:: INFORMATION SHOWN ::

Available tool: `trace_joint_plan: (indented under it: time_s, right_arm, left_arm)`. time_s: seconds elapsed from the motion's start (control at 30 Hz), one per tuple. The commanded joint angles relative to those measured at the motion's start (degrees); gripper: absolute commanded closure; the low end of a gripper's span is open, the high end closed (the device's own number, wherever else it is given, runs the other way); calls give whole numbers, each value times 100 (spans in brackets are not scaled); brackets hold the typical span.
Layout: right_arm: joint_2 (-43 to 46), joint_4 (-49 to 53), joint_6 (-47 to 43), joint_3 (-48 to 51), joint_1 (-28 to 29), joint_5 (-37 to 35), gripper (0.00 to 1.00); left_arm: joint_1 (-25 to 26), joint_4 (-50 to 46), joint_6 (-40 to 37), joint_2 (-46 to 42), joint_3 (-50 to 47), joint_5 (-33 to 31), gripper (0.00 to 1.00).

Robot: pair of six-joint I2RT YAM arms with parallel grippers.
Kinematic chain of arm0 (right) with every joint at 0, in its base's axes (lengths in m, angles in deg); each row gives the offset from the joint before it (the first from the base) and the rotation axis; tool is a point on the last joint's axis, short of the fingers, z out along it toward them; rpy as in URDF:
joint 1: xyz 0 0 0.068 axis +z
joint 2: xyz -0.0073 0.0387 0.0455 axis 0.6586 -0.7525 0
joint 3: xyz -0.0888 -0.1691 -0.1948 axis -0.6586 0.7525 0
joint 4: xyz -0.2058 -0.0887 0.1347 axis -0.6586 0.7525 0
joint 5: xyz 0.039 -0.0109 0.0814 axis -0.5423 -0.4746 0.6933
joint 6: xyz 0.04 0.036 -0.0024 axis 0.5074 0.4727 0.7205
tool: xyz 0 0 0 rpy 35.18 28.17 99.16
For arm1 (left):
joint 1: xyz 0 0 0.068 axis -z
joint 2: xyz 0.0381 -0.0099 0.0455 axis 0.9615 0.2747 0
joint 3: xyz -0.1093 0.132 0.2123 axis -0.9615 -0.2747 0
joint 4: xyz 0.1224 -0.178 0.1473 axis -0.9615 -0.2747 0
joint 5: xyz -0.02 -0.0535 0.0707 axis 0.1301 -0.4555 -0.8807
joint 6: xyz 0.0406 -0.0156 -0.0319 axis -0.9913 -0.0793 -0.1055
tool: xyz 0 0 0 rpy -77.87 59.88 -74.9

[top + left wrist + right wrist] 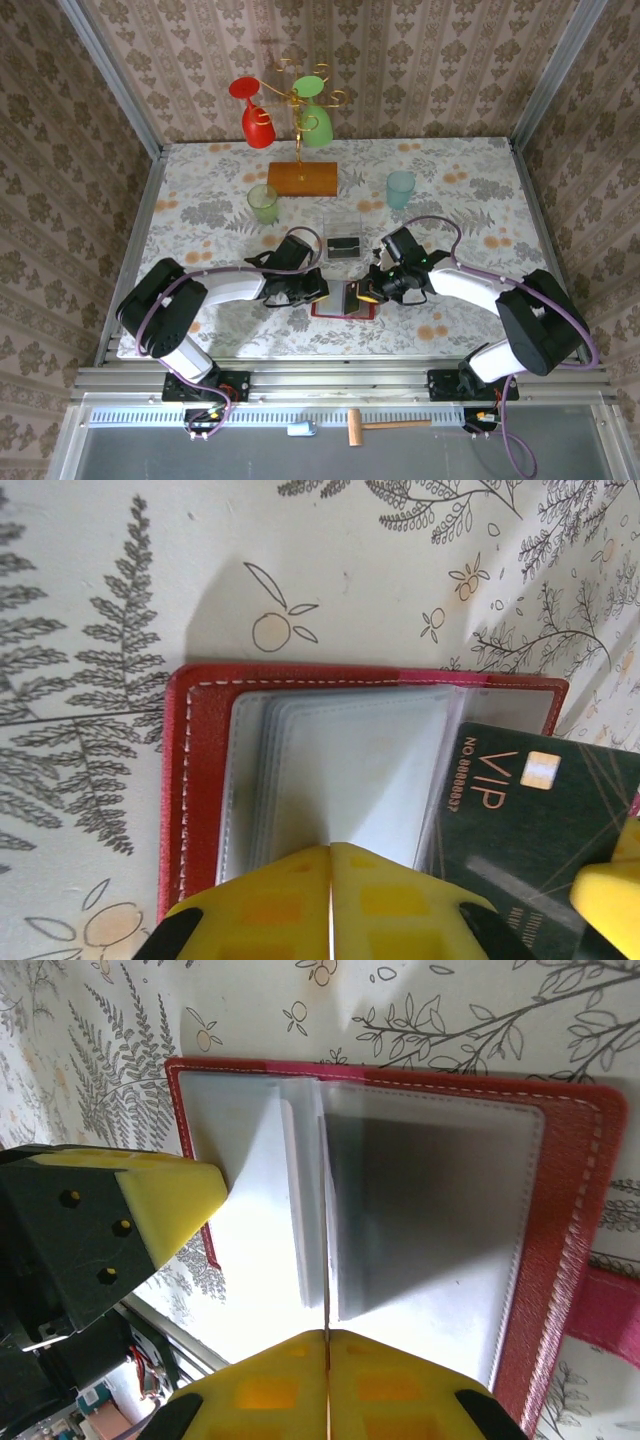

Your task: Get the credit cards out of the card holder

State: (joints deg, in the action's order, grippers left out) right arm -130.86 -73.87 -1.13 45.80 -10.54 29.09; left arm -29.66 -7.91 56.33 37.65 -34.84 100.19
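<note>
The red card holder (340,314) lies open on the flowered table between both arms, its greyish clear pockets (340,770) facing up. My left gripper (330,846) is shut, its yellow tips resting on those pockets near the holder's (200,780) fold. A dark credit card (540,810) marked VIP sticks out of the holder's right side. My right gripper (326,1332) is shut on that card, which appears there as a thin edge (325,1210) over the holder (570,1210). One right finger (610,895) covers the card's corner. From above, the left gripper (322,290) and right gripper (368,293) nearly meet.
A clear plastic box (345,240) with something dark inside stands just behind the holder. Farther back are a green cup (263,203), a teal cup (400,188) and a wooden stand (302,178) hung with a red and a green glass.
</note>
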Motion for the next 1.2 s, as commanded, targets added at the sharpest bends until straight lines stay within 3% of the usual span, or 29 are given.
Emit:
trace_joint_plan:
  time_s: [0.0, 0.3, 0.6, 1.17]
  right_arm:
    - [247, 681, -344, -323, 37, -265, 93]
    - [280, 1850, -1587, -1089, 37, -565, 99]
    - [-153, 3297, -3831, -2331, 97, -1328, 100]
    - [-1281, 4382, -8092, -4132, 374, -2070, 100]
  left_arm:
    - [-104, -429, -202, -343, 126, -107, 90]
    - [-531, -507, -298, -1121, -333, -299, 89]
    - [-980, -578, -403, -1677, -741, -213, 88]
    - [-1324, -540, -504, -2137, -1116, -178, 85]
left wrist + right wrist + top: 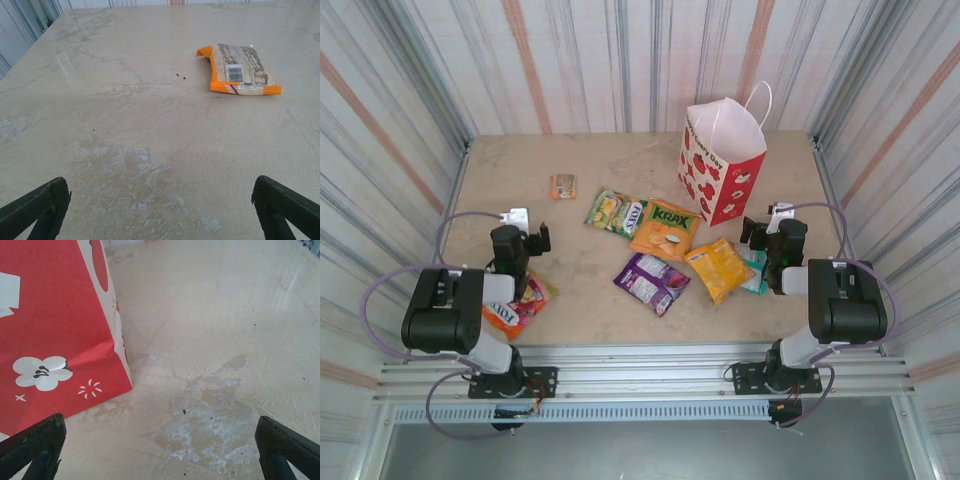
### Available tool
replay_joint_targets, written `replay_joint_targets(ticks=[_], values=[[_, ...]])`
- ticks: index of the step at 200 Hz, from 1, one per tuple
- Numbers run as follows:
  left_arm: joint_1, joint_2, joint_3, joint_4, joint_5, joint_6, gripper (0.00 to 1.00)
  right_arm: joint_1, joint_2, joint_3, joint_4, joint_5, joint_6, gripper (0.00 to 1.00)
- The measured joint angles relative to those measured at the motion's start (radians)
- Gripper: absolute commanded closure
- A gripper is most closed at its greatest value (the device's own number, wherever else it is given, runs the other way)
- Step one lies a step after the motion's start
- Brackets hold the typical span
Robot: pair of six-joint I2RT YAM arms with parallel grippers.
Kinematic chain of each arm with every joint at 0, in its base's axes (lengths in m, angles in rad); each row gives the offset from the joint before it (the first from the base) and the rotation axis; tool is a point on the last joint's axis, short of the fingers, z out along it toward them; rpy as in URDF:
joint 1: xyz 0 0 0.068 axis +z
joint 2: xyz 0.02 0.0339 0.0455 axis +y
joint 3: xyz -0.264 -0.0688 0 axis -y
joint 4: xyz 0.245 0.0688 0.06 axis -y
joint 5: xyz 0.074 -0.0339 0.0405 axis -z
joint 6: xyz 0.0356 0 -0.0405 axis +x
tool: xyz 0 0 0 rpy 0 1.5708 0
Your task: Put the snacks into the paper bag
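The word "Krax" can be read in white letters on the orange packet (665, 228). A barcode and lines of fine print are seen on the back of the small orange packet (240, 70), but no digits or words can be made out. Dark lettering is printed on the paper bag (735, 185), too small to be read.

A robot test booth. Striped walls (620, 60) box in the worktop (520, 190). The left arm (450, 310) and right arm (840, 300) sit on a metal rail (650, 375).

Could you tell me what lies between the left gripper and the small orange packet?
Left wrist view: bare beige tabletop with tiny dark specks between the left gripper and small orange snack packet.
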Motion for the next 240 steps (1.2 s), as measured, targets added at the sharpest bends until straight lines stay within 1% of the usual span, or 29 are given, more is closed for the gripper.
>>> replay_joint_targets(ticks=[205,219,240], values=[[0.000,0.000,0.008,-0.019,0.007,0.000,0.01,-0.010,0.000,0.000,-0.011,-0.005,0.004,0.01],[0.000,0.000,0.008,-0.019,0.006,0.000,0.05,-0.010,0.000,0.000,-0.010,-0.008,0.004,0.01],[-0.005,-0.026,0.011,-0.051,0.002,0.002,0.05,-0.021,-0.006,0.000,-0.012,-0.016,0.007,0.01]])
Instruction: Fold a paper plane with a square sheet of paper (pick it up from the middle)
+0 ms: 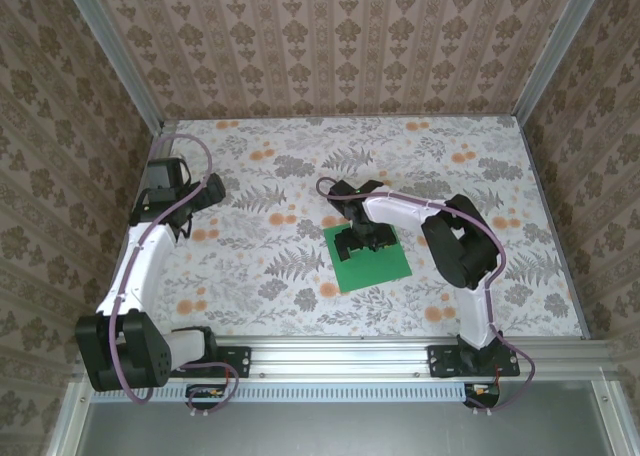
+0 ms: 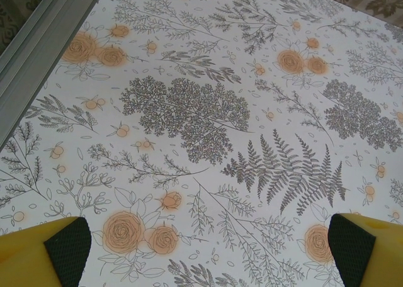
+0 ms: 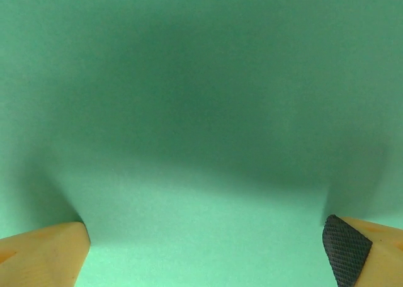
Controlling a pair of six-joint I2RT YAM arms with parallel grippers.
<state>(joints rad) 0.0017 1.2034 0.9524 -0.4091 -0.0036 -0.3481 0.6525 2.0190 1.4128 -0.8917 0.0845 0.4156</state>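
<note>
- Green paper first: the square sheet of paper (image 1: pixel 374 269) lies flat on the floral tabletop (image 1: pixel 260 276), a little right of the middle and nearer the near edge than the far wall.
- Being square, it has no long axis. Its edges are turned slightly askew to the near rail.
- The right gripper (image 1: pixel 362 241) hangs directly over the sheet's far half, close to its centre, with the arm reaching in from the right.
- In the right wrist view the right gripper (image 3: pixel 204 236) has its jaws spread wide. Green paper (image 3: pixel 201 111) fills the space between and beyond them, and nothing is pinched.
- Whether the fingertips already touch the paper cannot be told; they look very close.
- The left gripper (image 1: pixel 170 181) sits at the far left corner, well apart from the sheet. Its wrist view shows the jaws (image 2: pixel 208 252) wide apart over bare tabletop.
- As I judge it, the pick-up from the middle has not yet happened, and no fold is made.
- The right arm is plainly the nearer one. The coming move probably needs a straight descent and a pinch that bunches the thin paper up from its centre.
- A likely risk is the flat sheet sliding rather than lifting.
</note>
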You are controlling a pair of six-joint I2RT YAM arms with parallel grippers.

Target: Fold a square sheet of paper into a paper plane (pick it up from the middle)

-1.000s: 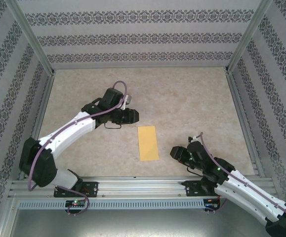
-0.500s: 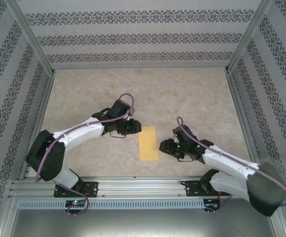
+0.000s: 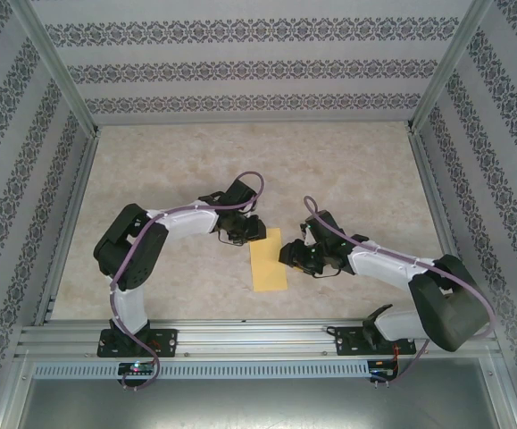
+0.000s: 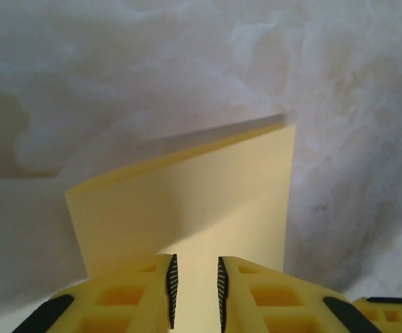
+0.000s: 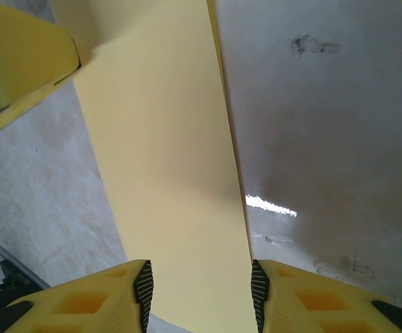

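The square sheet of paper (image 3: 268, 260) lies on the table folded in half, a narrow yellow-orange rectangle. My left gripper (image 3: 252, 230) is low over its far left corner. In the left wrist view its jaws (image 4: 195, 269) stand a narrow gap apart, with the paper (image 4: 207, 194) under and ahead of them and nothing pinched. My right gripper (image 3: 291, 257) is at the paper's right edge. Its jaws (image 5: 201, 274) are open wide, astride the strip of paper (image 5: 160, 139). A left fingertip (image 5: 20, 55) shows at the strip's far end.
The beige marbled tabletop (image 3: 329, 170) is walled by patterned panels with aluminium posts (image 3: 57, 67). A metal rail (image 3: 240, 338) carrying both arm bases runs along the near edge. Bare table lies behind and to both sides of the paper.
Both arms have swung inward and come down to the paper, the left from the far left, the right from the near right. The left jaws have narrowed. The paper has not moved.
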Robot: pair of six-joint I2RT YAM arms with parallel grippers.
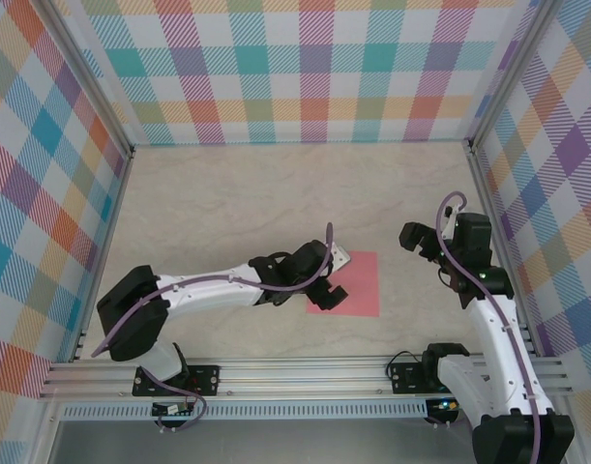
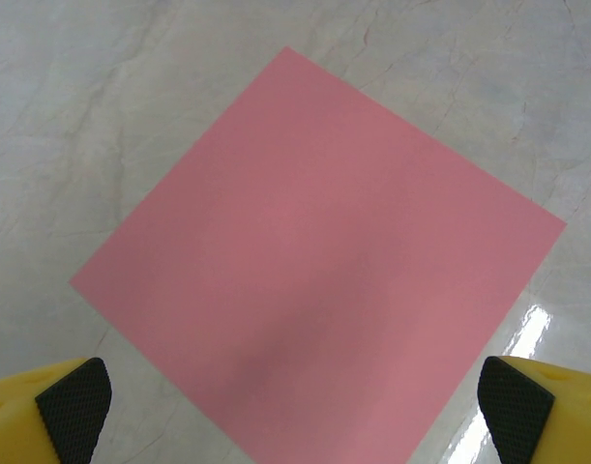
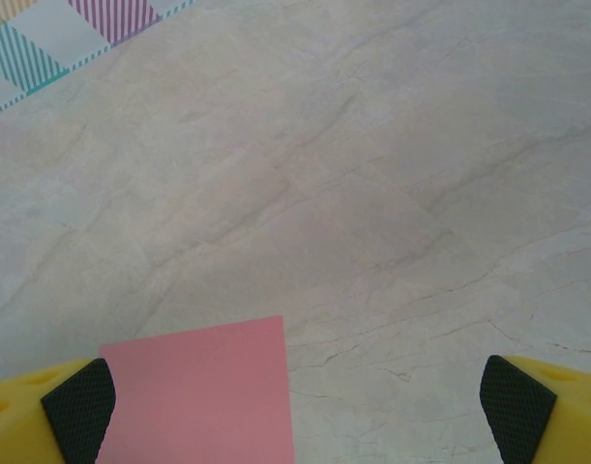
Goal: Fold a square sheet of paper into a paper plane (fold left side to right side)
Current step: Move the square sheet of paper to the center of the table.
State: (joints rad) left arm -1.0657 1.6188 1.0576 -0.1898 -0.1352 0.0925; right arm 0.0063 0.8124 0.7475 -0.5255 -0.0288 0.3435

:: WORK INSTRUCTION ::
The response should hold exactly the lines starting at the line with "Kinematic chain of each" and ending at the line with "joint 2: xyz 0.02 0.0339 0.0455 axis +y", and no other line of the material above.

:: EXERCISE SOLUTION ::
Kinematic chain of each arm with every joint at 0, in its base's axes (lengths in m, angles in rad); each row gives the offset from the joint before it (the first from the base) and the rotation axis; tool is a point on the last joint's axis, short of the fingers, z out along it toward them; rpy as in URDF:
joint 1: xyz 0 0 0.068 axis +z
joint 2: xyz 0.02 0.0339 0.0455 axis +y

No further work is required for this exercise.